Малорослый человек пробормотал что-то на незнакомом языке и замешался в толпу.

— Его нашли на Урхтальских берегах, — произнес чей-то голос.

— На Урхтальских берегах? — повторил солдат. — Капитан Диспольсен должен был высадиться там сегодня утром, возвращаясь из Копенгагена.

— Капитана Диспольсена еще нет в Мункгольме.

— Говорят, что Ган Исландец скитается на этих берегах.

— В таком случае весьма возможно, что это капитан, — заметил солдат, — если Ган отправил его на тот свет. Кому неизвестна проклятая манера Исландца убивать свои жертвы так, чтобы они имели вид самоубийц.

— Каков из себя этот Ган? — спросил кто-то из толпы.

— Великан, — отвечал один.

— Карлик, — поправил другой.

— Разве его никто не видел?

— Тот, кто видел его в первый раз, видел его в последний.

— Шш! — сказала старая Олли. — Говорят, только троим удалось перекинуться с ним человеческим словом: это окаянному Спиагудри, вдове Стадт и бедняге Жиллю, который лежит теперь здесь. Шш!

— Шш! — послышалось со всех сторон.

— Ну, — вдруг вскричал солдат, — теперь я убежден, что это капитан Диспольсен. Я узнаю стальную цепь, которую подарил ему при отъезде наш узник, старый Шумахер.

Молодой человек с черным пером поспешно вмешался:

— Ты действительно уверен, что это капитан Диспольсен?

— Клянусь Вельзевулом, это он! — ответил солдат.

Молодой человек быстро вышел из Спладгеста.

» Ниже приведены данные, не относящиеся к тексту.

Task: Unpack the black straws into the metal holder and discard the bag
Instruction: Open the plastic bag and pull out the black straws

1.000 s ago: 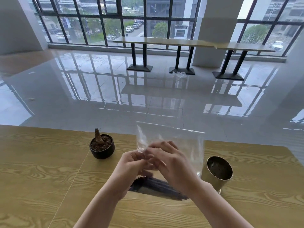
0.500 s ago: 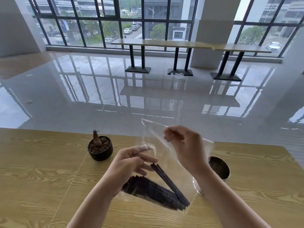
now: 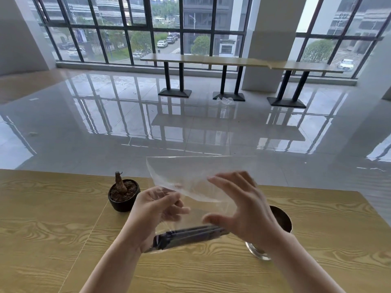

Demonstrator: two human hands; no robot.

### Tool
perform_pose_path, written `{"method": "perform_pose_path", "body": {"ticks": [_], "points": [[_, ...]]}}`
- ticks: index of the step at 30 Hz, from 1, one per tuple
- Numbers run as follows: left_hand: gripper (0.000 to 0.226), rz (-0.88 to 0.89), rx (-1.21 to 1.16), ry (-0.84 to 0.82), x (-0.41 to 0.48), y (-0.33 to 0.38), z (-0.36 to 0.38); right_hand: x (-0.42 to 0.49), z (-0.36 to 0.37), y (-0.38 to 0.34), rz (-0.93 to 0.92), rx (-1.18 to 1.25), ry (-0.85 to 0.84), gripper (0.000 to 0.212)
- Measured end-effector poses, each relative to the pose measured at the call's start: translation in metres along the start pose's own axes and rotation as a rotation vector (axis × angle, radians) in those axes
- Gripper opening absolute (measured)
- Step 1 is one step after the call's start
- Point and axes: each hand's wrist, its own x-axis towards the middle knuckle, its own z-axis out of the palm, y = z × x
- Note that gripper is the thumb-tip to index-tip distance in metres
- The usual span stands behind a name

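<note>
A clear plastic bag (image 3: 190, 176) is held up above the wooden table (image 3: 42, 229). A bundle of black straws (image 3: 190, 235) lies nearly level in its bottom. My left hand (image 3: 156, 210) pinches the bag's left side, fingers curled on the film. On the bag's right side is my right hand (image 3: 245, 208), its fingers spread and slightly blurred; no grip shows. The metal holder (image 3: 282, 220) stands on the table at the right, partly hidden behind my right hand and wrist.
A small black pot (image 3: 123, 197) with a brown stub of a plant stands on the table left of my hands. The table's far edge runs just beyond it. Past the edge lies a glossy floor with long tables (image 3: 232, 60) by the windows.
My right hand has let go of the bag's top edge and dropped lower with fingers spread. The straws, slanted before, now lie almost level. The bag's mouth stands wider.
</note>
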Motion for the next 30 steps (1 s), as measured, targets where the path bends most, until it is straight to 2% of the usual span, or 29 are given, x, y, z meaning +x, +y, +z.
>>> {"method": "perform_pose_path", "body": {"ticks": [2, 5, 9, 12, 14, 16, 19, 20, 22, 23, 25, 27, 30], "points": [[0.035, -0.015, -0.007, -0.009, 0.001, 0.002, 0.000, -0.012, 0.010, 0.005, -0.014, -0.127, -0.011, 0.060], [0.026, -0.025, -0.007, -0.036, 0.001, 0.003, 0.005, -0.012, 0.016, 0.006, 0.007, -0.181, 0.157, 0.019], [0.022, 0.005, 0.067, -0.012, 0.000, 0.000, 0.004, 0.005, -0.002, 0.005, 0.063, -0.065, 0.181, 0.002], [0.023, 0.076, 0.199, 0.037, -0.002, -0.002, -0.002, 0.028, -0.034, 0.014, 0.352, 0.211, 0.298, 0.017], [0.020, 0.090, 0.167, 0.033, -0.004, 0.000, -0.002, 0.041, -0.051, 0.022, 0.422, 0.312, 0.344, 0.019], [0.019, 0.088, 0.125, 0.024, -0.004, 0.002, -0.002, 0.044, -0.057, 0.026, 0.385, 0.343, 0.245, 0.010], [0.021, 0.078, 0.088, 0.036, -0.001, 0.004, -0.003, 0.032, -0.054, 0.023, 0.393, 0.473, 0.107, 0.043], [0.023, 0.076, 0.076, 0.044, 0.000, 0.004, -0.004, 0.023, -0.051, 0.024, 0.377, 0.455, 0.090, 0.054], [0.024, 0.068, 0.060, 0.060, 0.001, 0.005, -0.007, 0.005, -0.043, 0.024, 0.310, 0.239, 0.045, 0.074], [0.022, 0.062, 0.062, 0.066, 0.002, 0.005, -0.008, -0.002, -0.039, 0.025, 0.277, 0.116, 0.035, 0.075], [0.019, 0.054, 0.086, 0.067, 0.004, 0.003, -0.011, -0.008, -0.032, 0.027, 0.260, -0.009, 0.094, 0.050], [0.018, 0.055, 0.105, 0.064, 0.008, 0.001, -0.012, -0.005, -0.032, 0.028, 0.285, 0.003, 0.180, 0.021], [0.020, 0.084, 0.167, 0.061, 0.012, 0.001, -0.012, 0.006, -0.042, 0.036, 0.363, 0.113, 0.155, 0.010]]}}
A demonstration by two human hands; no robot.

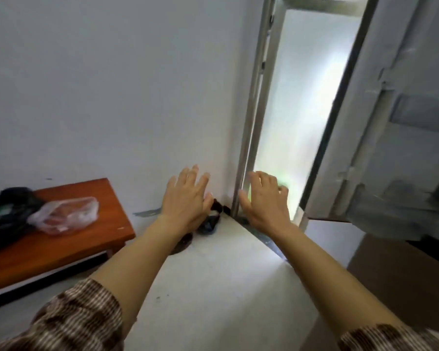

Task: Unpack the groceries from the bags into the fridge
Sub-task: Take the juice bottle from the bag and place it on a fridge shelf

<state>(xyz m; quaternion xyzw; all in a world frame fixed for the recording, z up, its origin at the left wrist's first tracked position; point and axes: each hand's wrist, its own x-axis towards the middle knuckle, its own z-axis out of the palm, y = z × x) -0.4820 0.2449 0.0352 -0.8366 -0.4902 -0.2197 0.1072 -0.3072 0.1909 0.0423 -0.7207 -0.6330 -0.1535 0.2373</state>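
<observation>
Both hands stretch fwd, holding nothing. The left hand (188, 198) has fingers spread wide, palm down, near the corner of the wall (112, 84). The right hand (264, 205) has fingers loosely apart at the edge of a bright opening (302, 97), apparently the fridge interior, though blur leaves doubt. The fridge door (395, 122) stands open at right. A clear plastic bag (64, 215) w/ reddish contents lies against a black bag (5, 211) on a wooden bench (91, 239), far left.

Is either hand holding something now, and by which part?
Nothing is held. The left hand and the right hand are both open, fingers spread; the clear bag lies apart on the table.
</observation>
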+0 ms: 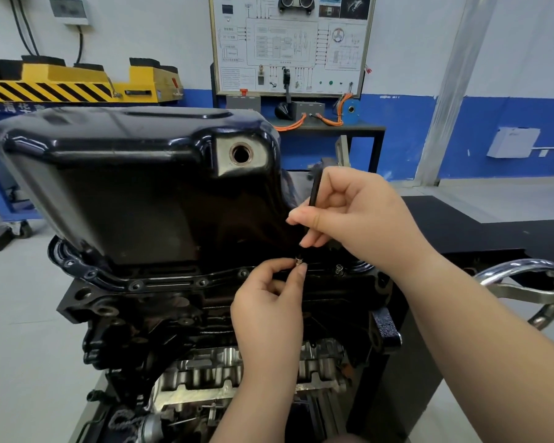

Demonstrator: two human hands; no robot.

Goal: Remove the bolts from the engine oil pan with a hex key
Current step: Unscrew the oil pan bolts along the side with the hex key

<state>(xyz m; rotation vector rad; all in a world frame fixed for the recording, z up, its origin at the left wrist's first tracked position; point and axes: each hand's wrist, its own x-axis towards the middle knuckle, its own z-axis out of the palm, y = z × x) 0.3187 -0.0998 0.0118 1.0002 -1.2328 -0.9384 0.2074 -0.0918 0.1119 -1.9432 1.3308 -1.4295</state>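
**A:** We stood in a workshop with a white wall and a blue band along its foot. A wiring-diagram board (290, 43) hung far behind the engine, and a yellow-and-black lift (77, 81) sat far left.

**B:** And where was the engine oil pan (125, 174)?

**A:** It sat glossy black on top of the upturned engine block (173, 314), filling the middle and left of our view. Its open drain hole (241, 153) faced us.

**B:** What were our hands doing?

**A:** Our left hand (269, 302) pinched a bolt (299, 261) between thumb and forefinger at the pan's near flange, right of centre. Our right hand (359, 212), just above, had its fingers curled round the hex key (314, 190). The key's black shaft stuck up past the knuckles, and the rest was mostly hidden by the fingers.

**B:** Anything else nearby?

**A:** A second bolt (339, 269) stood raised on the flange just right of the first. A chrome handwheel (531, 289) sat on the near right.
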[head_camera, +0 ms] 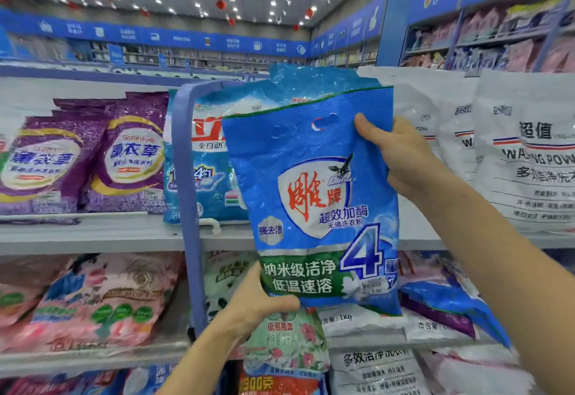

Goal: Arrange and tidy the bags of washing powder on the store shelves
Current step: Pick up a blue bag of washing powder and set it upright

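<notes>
I hold a blue bag of washing powder (314, 195) upright in front of the shelves, with red characters on a white shield and a large "4". My left hand (258, 304) grips its bottom left corner from below. My right hand (395, 152) pinches its upper right edge. Behind it on the upper shelf (93, 233) stands another light blue bag (205, 158), partly hidden by the held one.
Purple bags (77, 158) stand at the left of the upper shelf and white bags (513, 152) at the right. A blue shelf upright (189, 208) runs between sections. Pink bags (87, 301), a floral bag (289, 341) and white bags (373, 369) fill the lower shelves.
</notes>
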`<state>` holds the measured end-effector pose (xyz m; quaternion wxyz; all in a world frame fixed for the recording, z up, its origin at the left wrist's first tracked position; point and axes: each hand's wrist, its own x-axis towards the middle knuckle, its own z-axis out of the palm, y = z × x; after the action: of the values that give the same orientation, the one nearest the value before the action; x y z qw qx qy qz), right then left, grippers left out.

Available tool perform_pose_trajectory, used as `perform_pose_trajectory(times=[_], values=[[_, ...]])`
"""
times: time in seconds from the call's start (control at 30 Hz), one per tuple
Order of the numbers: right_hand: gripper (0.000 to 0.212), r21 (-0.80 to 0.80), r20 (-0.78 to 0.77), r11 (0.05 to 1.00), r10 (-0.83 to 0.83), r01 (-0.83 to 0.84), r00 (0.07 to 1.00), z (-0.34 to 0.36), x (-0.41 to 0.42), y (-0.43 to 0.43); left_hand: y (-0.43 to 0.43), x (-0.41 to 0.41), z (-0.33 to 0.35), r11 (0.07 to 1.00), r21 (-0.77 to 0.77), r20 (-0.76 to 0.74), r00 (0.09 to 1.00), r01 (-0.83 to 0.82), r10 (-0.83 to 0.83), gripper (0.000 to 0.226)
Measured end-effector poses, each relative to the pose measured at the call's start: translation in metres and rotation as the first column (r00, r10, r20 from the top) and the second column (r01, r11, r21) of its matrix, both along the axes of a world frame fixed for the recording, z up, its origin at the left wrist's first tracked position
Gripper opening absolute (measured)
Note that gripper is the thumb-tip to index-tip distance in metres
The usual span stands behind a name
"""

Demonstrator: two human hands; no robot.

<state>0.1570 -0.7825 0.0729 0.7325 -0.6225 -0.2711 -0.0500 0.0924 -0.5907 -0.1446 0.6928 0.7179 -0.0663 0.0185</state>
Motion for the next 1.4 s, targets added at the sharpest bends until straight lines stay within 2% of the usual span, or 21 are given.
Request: perform_pose_trajectory(times=[0.17,0.33,0.57,0.67,0.83,0.97,1.0,1.07,1.1,1.17,1.3,1.33,1.4], values=[[0.016,-0.006,-0.077,0.997,-0.082,0.082,0.994,-0.008,0.011,-0.014,0.017,-0.01,0.014,0.995,0.092,0.105,0.993,0.037,-0.047,0.057],[0.014,0.048,-0.135,0.996,-0.066,0.073,0.989,-0.019,0.009,0.001,0.04,-0.027,0.024,0.994,0.091,0.086,0.993,0.068,-0.076,0.065],[0.013,0.159,-0.154,0.983,0.113,-0.089,0.981,-0.016,-0.007,0.046,0.082,-0.063,0.041,0.996,-0.054,0.076,0.995,0.067,-0.063,0.062],[0.015,0.111,-0.141,0.968,0.238,-0.223,0.961,-0.012,-0.014,0.071,0.09,-0.086,0.04,0.989,-0.146,0.057,0.998,-0.018,0.027,0.086],[0.013,0.011,-0.137,0.931,0.362,-0.364,0.922,-0.007,-0.025,0.12,0.101,-0.132,0.041,0.956,-0.232,0.058,0.979,-0.179,0.197,0.064],[0.01,0.042,-0.152,0.884,0.467,-0.466,0.871,-0.017,-0.034,0.172,0.114,-0.177,0.043,0.885,-0.275,0.034,0.916,-0.375,0.399,0.072],[0.017,0.043,-0.152,0.871,0.49,-0.49,0.858,-0.021,-0.041,0.186,0.117,-0.189,0.044,0.86,-0.283,0.03,0.892,-0.424,0.45,0.073],[0.064,0.019,-0.162,0.828,0.555,-0.56,0.816,-0.03,-0.054,0.214,0.126,-0.214,0.045,0.803,-0.304,0.03,0.838,-0.512,0.545,0.072],[0.078,0.016,-0.165,0.794,0.601,-0.607,0.782,-0.039,-0.062,0.227,0.132,-0.228,0.044,0.766,-0.333,0.022,0.808,-0.549,0.589,0.075],[0.088,0.024,-0.214,0.685,0.715,-0.728,0.666,-0.065,-0.08,0.251,0.144,-0.255,0.043,0.688,-0.394,0.011,0.745,-0.61,0.667,0.081],[0.084,-0.094,-0.345,0.407,0.843,-0.909,0.413,-0.124,-0.129,0.3,0.174,-0.305,0.047,0.541,-0.422,0.005,0.594,-0.728,0.804,0.073],[0.079,-0.109,-0.355,0.373,0.852,-0.922,0.386,-0.132,-0.143,0.312,0.183,-0.317,0.047,0.508,-0.412,0.0,0.557,-0.757,0.83,0.069],[0.06,-0.127,-0.332,0.408,0.841,-0.904,0.426,-0.145,-0.169,0.341,0.203,-0.338,0.044,0.458,-0.4,-0.014,0.505,-0.794,0.863,0.061]])
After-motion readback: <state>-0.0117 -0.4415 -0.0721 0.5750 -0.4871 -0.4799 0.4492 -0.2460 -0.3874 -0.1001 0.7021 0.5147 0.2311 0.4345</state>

— Ступай, найми лодку в Мункгольм, — приказал он слуге.

— Но, сударь, а как же генерал?

— Ты отведешь к нему лошадей, завтра же я сам буду у него. Кажется, я волен поступить, как мне заблагорассудится… Ступай, скоро уж вечер, а мне дорога каждая минута. Лодку!

Слуга повиновался и несколько минут следил глазами за своим юным господином, который удалялся от берега.

II

Читатель знает уже, что действие нашего рассказа происходит в Дронтгейме, одном из четырех наиболее значительных городов Норвегии, хотя и не служившем резиденцией вице-короля.